Tag Archive for: AML symptoms

Emerging AML Treatment Options | Inhibitor Therapies

 

What AML treatments in development are showing promise? Dr. Eric Winer, an AML expert and researcher, discusses emerging treatments and the importance of clinical trials, noting the shift toward more personalized, targeted therapies.   

Dr. Eric S. Winer is Assistant Professor of Medicine at Harvard Medical School and Clinical Director of Adult Leukemia at Dana-Farber Cancer Institute. Learn more about Dr. Winer.

 
Related Resources:
AML Therapy | Emerging Treatments and Clinical Trials

AML Therapy | Emerging Treatments and Clinical Trials

Expert Overview | AML Treatment Options and Phases of Therapy

Expert Overview | AML Treatment Options and Phases of Therapy

AML Gene Mutations | Emerging Targeted Therapies in Development

AML Gene Mutations | Emerging Targeted Therapies in Development

Transcript: 

Katherine Banwell:

What can you tell the audience about menin inhibitors for AML? 

Dr. Eric Winer:

Menin inhibitors are a very exciting, novel agent that’s come about in the next few years. The science of that actually stemmed from one of the laboratories at Dana-Farber, a physician named Scott Armstrong. Menin inhibitors are particular small molecule agents that are given orally that prevent the proliferation of leukemia cells. 

And really, initially, as of a little while ago, we thought that it was two particular mutations, something called NPM1 and something called KMT2A.  

But maybe we’re thinking that there may be other mutations that actually are also affected by these menin inhibitors. What’s important now is there are three different menin inhibitors in clinical trials in different stages that are very close to being approved, and so this is going to add just another agent in our armamentarium in order to treat AML and treat it specifically.  

I think one of the important aspects of this is that these medications, although not approved right now, are really showing a lot of clinical benefit in clinical trials. And so, it really highlights the importance of thinking about clinical trials when being treated with these diseases because the patients that are on these trials right now, and that are doing well with these medications, if they’re not in a center that has a trial, or they choose not to go on the clinical trial, then they don’t have the opportunity to have these drugs, and they don’t have the opportunity to get that improvement. 

Katherine Banwell:

Is there other research in AML that you’re excited about? 

Dr. Eric Winer:

Yeah, there is a lot of different research going on in AML constantly. One of the important aspects of AML is that we’ve changed the way we think about the disease over the past, say, 10 years or so. Ten years ago, we really only focused on a couple of different genetic mutations and focused on chromosomal abnormalities.  
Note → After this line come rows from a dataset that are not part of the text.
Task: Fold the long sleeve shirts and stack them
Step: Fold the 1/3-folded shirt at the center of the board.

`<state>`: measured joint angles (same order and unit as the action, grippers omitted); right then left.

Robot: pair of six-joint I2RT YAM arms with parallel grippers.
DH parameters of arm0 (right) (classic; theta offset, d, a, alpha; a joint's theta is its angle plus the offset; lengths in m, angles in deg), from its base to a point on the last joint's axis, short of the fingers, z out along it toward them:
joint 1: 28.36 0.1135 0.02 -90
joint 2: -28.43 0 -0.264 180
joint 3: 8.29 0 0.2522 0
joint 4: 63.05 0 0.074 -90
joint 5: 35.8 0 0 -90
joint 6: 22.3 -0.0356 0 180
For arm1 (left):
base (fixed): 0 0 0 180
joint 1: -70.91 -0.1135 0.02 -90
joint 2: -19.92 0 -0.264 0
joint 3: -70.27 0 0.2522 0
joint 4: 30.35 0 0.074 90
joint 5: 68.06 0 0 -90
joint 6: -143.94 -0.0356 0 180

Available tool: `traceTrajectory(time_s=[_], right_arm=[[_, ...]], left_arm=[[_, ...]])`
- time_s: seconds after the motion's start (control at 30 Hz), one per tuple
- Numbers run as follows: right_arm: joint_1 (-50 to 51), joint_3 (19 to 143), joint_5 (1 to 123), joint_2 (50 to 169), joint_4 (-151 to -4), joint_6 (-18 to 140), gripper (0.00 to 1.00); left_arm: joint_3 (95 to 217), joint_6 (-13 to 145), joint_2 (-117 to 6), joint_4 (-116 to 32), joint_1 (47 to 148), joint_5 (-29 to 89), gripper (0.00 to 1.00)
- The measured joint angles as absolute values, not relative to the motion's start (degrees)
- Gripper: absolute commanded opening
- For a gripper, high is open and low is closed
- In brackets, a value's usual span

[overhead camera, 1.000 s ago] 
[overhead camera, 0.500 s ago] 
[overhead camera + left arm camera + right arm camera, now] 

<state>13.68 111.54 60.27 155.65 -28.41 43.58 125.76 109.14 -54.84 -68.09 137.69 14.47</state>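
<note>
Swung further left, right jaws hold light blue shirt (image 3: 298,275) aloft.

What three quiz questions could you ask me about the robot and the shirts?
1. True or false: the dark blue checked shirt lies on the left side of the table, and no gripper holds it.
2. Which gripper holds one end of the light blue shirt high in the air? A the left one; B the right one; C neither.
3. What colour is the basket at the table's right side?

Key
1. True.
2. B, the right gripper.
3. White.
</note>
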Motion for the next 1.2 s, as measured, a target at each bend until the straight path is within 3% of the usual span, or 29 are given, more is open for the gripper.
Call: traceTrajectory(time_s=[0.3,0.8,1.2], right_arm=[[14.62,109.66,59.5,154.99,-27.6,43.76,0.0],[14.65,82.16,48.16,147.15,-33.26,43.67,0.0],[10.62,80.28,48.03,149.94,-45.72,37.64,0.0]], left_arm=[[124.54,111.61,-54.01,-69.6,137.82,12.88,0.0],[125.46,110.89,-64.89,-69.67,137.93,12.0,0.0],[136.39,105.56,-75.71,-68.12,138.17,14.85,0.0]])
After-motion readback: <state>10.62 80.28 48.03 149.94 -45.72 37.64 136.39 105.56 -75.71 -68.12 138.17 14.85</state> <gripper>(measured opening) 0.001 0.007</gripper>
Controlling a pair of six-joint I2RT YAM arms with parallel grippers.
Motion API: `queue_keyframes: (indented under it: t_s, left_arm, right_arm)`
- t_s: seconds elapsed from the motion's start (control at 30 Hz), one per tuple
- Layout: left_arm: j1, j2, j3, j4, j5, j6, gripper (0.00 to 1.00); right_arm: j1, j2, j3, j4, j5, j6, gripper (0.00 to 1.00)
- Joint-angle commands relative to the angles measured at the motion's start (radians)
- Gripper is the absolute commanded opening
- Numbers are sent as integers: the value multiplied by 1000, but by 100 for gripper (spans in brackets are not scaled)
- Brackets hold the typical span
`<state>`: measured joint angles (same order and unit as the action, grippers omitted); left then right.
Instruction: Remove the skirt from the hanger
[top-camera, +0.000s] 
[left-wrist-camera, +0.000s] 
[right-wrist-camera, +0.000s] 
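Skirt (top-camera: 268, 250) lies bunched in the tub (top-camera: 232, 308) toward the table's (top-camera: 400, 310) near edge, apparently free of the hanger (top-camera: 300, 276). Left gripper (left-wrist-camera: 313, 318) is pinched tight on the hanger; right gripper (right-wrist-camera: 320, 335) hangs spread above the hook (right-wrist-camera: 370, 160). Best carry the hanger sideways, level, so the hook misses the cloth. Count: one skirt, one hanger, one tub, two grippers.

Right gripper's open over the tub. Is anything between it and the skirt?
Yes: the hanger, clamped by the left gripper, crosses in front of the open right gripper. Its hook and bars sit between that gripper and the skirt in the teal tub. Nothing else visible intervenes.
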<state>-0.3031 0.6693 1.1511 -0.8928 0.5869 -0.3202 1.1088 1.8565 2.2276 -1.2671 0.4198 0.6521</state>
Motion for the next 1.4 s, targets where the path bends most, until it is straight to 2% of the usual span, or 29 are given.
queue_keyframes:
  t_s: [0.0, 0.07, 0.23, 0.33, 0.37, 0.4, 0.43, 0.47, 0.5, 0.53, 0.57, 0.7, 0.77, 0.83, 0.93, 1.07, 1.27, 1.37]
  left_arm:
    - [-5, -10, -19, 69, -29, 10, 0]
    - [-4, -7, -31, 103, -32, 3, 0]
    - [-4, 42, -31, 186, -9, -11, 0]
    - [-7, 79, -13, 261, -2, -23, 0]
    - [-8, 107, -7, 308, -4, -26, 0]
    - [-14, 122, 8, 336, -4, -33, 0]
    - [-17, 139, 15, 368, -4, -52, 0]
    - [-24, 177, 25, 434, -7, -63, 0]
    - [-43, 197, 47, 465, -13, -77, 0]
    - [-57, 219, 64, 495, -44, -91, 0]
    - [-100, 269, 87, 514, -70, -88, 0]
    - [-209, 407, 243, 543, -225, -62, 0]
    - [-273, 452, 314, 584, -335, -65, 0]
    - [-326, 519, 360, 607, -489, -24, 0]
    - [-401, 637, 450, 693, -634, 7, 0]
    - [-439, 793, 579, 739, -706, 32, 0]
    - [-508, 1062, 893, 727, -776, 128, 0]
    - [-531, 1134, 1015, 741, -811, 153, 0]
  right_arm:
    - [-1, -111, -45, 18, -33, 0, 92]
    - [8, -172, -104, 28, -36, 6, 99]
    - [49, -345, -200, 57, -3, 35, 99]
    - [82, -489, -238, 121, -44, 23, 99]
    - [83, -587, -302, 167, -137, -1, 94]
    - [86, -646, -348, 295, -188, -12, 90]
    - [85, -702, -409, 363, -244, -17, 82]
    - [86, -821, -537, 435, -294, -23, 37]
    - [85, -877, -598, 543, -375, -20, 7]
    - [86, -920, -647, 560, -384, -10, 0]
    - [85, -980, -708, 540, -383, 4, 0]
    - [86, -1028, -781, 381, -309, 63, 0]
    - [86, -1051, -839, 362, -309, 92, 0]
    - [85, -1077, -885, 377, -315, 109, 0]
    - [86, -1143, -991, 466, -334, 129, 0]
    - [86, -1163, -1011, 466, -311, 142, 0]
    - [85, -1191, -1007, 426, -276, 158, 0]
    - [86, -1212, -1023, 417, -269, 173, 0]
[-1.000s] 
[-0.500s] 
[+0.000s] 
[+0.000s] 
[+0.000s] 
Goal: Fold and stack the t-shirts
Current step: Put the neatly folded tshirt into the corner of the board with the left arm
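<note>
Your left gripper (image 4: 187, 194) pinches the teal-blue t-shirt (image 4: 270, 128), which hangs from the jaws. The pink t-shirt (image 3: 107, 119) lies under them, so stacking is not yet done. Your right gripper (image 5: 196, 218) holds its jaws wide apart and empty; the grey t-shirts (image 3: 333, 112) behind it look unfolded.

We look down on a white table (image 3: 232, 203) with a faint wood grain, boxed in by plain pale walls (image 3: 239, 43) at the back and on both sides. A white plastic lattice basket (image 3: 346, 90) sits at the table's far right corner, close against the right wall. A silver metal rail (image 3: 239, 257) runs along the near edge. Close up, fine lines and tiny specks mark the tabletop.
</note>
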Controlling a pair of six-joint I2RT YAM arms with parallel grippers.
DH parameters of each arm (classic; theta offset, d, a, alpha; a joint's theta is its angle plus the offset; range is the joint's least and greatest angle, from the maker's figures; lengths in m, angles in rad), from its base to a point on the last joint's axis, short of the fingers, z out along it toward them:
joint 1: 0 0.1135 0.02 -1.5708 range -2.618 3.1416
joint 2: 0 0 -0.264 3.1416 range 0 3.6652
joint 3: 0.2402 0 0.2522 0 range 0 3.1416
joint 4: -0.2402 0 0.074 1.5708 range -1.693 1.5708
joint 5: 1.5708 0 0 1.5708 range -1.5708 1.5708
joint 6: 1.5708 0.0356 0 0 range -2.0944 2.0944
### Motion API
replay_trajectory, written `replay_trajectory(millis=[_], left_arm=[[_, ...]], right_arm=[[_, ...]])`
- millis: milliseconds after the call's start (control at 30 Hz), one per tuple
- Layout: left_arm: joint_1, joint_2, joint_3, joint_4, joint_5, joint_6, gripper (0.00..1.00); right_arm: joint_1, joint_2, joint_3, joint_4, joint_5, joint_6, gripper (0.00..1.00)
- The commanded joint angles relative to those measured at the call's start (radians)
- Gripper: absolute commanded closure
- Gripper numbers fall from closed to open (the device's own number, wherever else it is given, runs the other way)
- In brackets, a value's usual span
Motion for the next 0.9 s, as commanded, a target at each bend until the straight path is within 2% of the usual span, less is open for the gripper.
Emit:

What we’ve done now is we’ve been able to fine-tune things a little bit deeper, not just to look at chromosomes, but also to look at the genes that are involved. When we think 15 years ago, maybe we looked at two genes that were involved in these mutations and these mutational analyses. Now, we’re running panels that are between 50 and 90 gene mutations.  

We can determine if there is a particularly actionable gene that we can go after to gain benefit gain better responses, and gain remissions. Over these past 10 years, we’ve had a number of different drugs approved that are what we call small molecule inhibitors. There are a number of different small molecule inhibitors targeting different mutations. For example, there is a particular mutation called FLT3. There have been three drugs that have been approved over the past eight years to target that particular mutation, midostaurin (Rydapt), gilteritinib (Xospata), and quizartinib (Vanflyta).  

These actually are very specific to that mutation, and all three of them have shown significant improvement when patients are treated with those inhibitors. Similarly, there’s a mutation called IDH1 and IDH2. There have been small molecule inhibitors, ivosidenib (Tibsovo), enasidenib (Idhifa), and olutasidenib (Rezlidhia), which basically are targeting those particular mutations.  

In targeting those mutations, you’re gaining improvement. You’re gaining a better response, but more so by targeting these mutations, you oftentimes are having less side effects than what you would see with what I call old-school, conventional chemotherapy.  

The landscape of leukemia is dramatically changing right now, and it’s been dramatically under a transformation over the past, say, seven, eight years, where we went from looking at high doses of chemotherapy that was like a nuclear bomb exploding all over the marrow and wiping everything out, to really creating more of a targeted approach to how we treat patients. Almost thinking of it more as a personalized medicine in a way. 

A lot of people come in thinking about chemotherapy as the chemotherapy that their grandmother went through, or that their friend went through in the 1970s or ‘80s. And it really is a very different world. So, I think with these progressions that we’ve made, and with these advances that we’ve made, leukemia, although it still is a very frightening prospect, it’s something that we’re really making large strides in improving, and that I expect to continue to improve over the years.

Distinguishing AML Symptoms and Side Effects | Why Communication Is Essential

 

How can patients determine if they are experiencing AML symptoms or side effects of treatment? AML expert Dr. Eric Winer underscores the importance of open communication with the healthcare team for timely, effective care, and better outcomes.  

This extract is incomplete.